Triathlon transition is something most beginners do not think about, it is easy right, not much to think about so why bother? Well, yes it is easy, but if you have never been in a race before it might not be as easy as you think, you do need to know what to expect and the protocol to follow.
I have a short video below on correct triathlon transition technique during a race, I have also written out more detailed steps as well. As with everything, do not leave it to the day of your first race and then realize that you have forgotten something important, practice your transitioning when you are training or in your back yard or even in your house so you have a good idea of how you like to do it and also what equipment you expect to be waiting for you for the next stage of the race.
Smooth transitions help keep you calm and are easy to get right, practicing them will boost your confidence, even if you have a couple of races under your belt already.
It seems logical that your first time out will mean that you need more time to setup and give your confidence a boost knowing there is one less thing to worry about.

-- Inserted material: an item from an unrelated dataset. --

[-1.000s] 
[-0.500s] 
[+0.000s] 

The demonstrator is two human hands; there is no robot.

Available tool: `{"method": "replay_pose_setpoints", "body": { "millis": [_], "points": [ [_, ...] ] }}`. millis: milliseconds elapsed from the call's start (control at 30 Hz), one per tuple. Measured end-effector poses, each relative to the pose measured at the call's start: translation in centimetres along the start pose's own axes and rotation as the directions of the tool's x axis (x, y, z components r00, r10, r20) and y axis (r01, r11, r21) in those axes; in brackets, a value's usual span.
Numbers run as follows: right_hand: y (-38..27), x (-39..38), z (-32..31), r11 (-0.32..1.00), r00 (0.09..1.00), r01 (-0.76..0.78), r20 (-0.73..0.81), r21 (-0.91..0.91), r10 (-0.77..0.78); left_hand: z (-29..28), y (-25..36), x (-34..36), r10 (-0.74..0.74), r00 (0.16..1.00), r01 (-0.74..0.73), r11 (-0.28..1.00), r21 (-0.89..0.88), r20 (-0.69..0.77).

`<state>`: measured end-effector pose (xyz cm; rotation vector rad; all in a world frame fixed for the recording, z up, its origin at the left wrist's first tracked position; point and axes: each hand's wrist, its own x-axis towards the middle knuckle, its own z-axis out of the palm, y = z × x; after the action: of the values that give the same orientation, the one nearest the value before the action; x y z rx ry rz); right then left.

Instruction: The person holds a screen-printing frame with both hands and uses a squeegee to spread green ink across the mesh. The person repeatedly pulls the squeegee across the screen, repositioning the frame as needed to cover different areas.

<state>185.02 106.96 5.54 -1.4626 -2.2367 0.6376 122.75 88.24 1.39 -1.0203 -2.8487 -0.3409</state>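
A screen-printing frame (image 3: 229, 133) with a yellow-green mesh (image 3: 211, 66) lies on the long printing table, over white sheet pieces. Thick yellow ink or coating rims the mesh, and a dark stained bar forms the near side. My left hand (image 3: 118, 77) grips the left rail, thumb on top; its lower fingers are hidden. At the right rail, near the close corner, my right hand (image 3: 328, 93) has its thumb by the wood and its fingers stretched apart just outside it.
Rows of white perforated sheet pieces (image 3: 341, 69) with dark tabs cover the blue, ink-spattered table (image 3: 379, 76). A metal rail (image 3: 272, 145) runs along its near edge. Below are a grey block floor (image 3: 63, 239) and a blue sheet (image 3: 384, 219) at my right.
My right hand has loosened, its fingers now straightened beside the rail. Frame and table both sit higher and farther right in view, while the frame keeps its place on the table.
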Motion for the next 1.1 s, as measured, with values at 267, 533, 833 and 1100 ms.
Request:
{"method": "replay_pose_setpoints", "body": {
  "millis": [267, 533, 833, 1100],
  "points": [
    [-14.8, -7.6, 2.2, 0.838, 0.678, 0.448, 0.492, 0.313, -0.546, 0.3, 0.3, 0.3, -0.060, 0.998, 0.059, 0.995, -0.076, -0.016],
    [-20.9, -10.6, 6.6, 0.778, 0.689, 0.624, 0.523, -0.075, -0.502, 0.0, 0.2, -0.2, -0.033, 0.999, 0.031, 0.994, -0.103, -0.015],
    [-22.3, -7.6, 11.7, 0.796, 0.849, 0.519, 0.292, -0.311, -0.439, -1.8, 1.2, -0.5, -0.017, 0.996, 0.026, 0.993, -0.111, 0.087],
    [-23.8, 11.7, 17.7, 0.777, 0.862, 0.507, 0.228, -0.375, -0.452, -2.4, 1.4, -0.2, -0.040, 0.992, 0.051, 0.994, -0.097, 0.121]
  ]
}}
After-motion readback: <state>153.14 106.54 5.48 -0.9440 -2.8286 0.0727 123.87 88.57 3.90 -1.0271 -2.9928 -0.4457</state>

To help with this get to the race early when transition opens, remember that there may be a lot of cars trying to get in so beat them to the punch and cut down on the stress.
You want to rack your bike as close to the transition exit as you can to cut down on the amount of walking you have to do in your bike shoes, the racks will be correspond with your number belt so make sure that you find the right one. Before you actually rack your bike make sure it is in the right gear for the area where the mount line is. Also, have some respect for your fellow competitors and keep your transition area small and as tight to your bike as possible.

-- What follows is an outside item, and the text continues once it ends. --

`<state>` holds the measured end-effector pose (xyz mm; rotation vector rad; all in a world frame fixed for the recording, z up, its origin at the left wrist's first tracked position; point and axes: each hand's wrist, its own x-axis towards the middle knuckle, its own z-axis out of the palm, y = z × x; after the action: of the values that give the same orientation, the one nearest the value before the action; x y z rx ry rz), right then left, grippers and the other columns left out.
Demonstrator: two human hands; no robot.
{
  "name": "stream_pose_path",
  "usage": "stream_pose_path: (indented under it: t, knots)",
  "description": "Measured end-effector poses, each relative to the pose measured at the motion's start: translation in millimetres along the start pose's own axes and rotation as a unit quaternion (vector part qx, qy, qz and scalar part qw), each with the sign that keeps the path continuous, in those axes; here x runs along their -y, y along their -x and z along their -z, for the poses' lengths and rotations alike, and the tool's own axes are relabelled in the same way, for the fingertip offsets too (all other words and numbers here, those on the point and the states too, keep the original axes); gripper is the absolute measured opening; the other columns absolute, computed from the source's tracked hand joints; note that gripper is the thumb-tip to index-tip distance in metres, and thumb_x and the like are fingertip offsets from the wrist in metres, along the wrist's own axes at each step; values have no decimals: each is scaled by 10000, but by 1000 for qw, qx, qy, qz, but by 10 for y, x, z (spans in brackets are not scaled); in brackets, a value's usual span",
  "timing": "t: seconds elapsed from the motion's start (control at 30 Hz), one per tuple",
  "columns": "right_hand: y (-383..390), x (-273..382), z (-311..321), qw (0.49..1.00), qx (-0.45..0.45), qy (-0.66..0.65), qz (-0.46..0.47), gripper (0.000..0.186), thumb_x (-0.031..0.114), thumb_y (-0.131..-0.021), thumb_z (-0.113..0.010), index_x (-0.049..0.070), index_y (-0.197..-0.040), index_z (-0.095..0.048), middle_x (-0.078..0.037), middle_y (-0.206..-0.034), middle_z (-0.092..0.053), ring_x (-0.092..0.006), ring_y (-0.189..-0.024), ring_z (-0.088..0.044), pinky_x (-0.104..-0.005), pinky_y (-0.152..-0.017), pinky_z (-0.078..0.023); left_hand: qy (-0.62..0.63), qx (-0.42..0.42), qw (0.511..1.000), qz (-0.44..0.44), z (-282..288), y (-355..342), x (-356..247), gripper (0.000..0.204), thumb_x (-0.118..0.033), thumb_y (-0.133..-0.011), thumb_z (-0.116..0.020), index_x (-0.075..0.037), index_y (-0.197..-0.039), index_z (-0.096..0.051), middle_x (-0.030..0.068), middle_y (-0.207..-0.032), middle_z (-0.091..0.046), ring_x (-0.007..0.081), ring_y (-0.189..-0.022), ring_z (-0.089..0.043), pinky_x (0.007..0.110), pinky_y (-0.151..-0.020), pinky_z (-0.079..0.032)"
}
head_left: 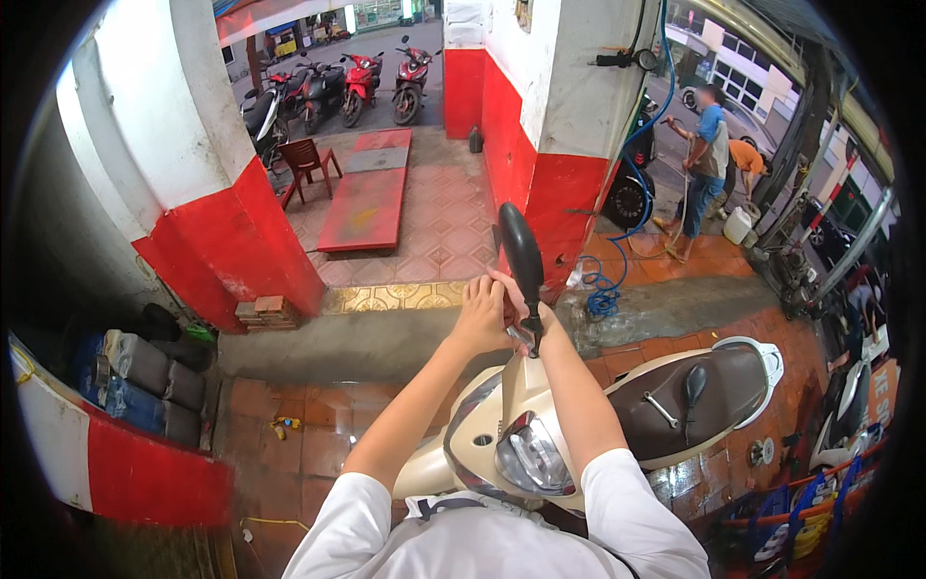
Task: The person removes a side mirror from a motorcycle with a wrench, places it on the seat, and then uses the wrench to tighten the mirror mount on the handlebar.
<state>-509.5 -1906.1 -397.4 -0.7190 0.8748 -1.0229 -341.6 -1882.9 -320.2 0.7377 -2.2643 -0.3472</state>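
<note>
A cream scooter [490, 429] stands in front of me, its headlight [533, 455] close to my body. My hands meet above its handlebar, beside a black rear-view mirror [522, 253] on an upright stem. My left hand [480, 317] has its fingers curled in, and what they grip is hidden. Partly behind the mirror and its stem, my right hand [518, 294] is closed with its fingertips near the left ones; its hold cannot be made out. On the brown seat [637, 396] lie a second black mirror [694, 384] and a metal wrench [661, 410].
Red-and-white pillars [492, 106] rise ahead. A red ramp platform [371, 198] and a chair [307, 162] stand beyond. At right, a person [709, 159] works near a coiled blue hose [605, 294]. Grey jugs [145, 372] stand left; a small yellow object [284, 426] lies on the tiles.
</note>
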Motion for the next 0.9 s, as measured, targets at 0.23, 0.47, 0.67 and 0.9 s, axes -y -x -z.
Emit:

You want to set the tire pressure at around 10 to 15 psi under if it is going to be hot and you are getting there early, the tires will then have room to expand as they get hotter. You should also do a thorough bike check when you arrive, focus on the brakes and also make sure the tires are correctly seated and the rims are in the drop-outs properly.
Now you want to focus on the swim setup but DO NOT put on your wetsuit until you have set your transition up, and make sure that it is not too close or too far away from the race start time when you do suit-up.
You will need your wetsuit, cap, goggles and your timing chip ready to go. Once the time comes to get ready for the start of the race make sure you use Bodyglide on your areas where skin is showing, this makes sure you can get your wetsuit off easier.
When the time is right and you have suited up, put your timing chip on and also your cap and goggles when the race start is close.
From the swim to the bike you should have a towel on the floor to wipe off the water and sand stuck to you from the transition run. Your helmet should be on the ground or the front end of the bike with your sunglasses inside. Have a bike repair kit and your bike number and possibly a small number for your helmet if you get one.
Putting your shoes on is not as easy as putting your shoes on, if you know what I mean. A lot of advanced triathletes use the rubber band method, but we are going to ignore that here, it is something that needs to be practiced a lot to get right and be safe.
The best way for a beginner to put their shoes on is to have their socks and shoes on the ground ready to go. Put them on and run to the mount line, jump on your bike and clip your shoes in.
For the run you should have your socks ready to go and pre-rolled so you can just roll them on, you also want to Bodyglide your inner shoes so they slide on easily and put on your number belt if you did not have one for the bike.
Check that your bar ends are still seated properly, race directors will check this.
Here is a quick checklist and video to check out:
1. When you get out of the water you want to transition as quickly and smoothly as possible, so jog or run to the transition area.
2. Put down your swimming cap and goggles and put on your sunglasses and helmet and make sure that it is buckled up
3. Put on your cycling shoes and grab your bike off of the rack, grasp it by the stem and run it to the mount line and mount up and go
4. Once you finish make sure you dismount at the dismount line and run your bike back to the rack to the same place you got it from, rack your bike and take your helmet off
5. Take off your cycling shoes and put on your running shoes, grab your gels, top, number and whatever else you usually take on your run and take off
Simple but essential, make sure you know what you are doing in your next race and get your transitions worked out ahead of time.